Hag-Seed Hag-Seed by Margaret Atwood
My rating: 1 of 5 stars

Hag-Seed by Margaret Atwood is a retelling of Shakespeare's The Tempest with all of its magic and revenge. The premise in Atwood's version is a spurned theater director named Felix whose sole wish is to put on a grand version of The Tempest for an audience at a festival to somehow honor his dead daughter, named after one of the main characters in the play. When that opportunity is taken away from Felix, he hides out of sight for years and plots his revenge on the community leaders and politicians that stole his thunder. Eventually, this leads Felix into the local prison system, giving classes and putting on performances with prisoners.
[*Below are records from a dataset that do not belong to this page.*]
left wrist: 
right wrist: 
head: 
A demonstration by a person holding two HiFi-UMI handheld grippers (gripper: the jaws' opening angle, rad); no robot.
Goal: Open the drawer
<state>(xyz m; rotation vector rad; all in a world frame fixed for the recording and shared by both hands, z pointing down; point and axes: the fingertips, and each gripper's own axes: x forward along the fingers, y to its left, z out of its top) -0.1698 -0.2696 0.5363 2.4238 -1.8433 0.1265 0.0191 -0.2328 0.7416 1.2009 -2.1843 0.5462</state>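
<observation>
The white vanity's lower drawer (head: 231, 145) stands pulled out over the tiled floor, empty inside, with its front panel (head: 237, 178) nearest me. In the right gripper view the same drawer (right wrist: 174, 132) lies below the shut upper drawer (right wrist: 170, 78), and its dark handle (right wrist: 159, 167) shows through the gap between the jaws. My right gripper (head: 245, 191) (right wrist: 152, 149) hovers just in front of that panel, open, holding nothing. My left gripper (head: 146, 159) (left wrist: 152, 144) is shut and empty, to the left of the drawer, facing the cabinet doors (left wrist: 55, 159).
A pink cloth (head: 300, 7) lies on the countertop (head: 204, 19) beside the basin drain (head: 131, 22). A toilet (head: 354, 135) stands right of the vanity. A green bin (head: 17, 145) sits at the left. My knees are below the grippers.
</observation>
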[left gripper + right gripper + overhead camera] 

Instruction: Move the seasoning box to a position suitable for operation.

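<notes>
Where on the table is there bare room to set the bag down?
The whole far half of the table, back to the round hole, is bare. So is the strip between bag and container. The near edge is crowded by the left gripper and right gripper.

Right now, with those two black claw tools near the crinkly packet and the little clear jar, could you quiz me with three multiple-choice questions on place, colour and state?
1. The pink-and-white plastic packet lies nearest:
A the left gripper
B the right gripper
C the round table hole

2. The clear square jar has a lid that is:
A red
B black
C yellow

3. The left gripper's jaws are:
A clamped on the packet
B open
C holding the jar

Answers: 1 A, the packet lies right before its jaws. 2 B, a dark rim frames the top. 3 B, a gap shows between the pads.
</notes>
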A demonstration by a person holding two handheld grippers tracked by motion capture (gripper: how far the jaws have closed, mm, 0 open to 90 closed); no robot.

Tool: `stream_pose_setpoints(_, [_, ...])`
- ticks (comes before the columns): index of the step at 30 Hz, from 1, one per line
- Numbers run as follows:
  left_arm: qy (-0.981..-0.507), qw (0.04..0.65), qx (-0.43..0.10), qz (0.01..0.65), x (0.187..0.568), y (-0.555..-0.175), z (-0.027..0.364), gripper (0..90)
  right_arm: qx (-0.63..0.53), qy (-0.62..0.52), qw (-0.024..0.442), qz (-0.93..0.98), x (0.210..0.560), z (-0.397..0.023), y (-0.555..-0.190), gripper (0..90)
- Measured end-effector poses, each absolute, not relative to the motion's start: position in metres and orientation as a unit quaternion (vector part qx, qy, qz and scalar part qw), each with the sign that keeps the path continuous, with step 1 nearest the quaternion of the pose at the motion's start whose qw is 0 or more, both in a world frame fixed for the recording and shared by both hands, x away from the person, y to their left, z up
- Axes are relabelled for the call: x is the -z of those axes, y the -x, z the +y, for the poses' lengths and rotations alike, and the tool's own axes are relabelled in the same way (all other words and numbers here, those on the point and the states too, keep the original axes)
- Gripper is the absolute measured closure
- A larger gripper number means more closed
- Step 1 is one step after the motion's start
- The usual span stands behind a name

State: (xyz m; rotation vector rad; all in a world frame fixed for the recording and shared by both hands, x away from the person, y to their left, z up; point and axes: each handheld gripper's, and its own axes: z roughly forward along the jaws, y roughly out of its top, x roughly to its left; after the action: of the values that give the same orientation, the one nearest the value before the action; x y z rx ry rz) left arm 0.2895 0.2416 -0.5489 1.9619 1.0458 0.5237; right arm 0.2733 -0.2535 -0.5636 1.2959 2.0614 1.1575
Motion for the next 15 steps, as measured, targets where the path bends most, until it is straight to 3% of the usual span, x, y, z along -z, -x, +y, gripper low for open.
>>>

It is here where Felix wants to exact his revenge.

This was my first Atwood book, and I'm afraid that it was the wrong choice, because I've heard so many good things about this author. This book tried to be meta, but putting The Tempest within The Tempest was a little overkill. This plot could have worked with Felix directing almost any play with a revenge plot and it would have had the desired affect.

The other reason I wanted to read this is because I've never read The Tempest (you can thank my public school education for that) and I do need a bit of hand-holding every time I approach Shakespeare with its archaic language. I often read (or watch) retellings and interpretations while approaching Shakespeare so that I know I'm understanding the plot. As for what happens in The Tempest, this book didn't help me understand at all what was going on, at least not until I reached the last ten pages or so of the book where Atwood included a summary of the play's plot.

I'm not sure that those who love The Tempest or Atwood's other work would necessarily want to flock to this book. More than seventy-five percent of the book moves at a snail's pace, and the one exciting part is overshadowed by the immediate following of long reports that the prisoners give on the characters post-play. It's not pleasure reading by any means, and should probably only be approached by those who want to study it and figure out what went wrong.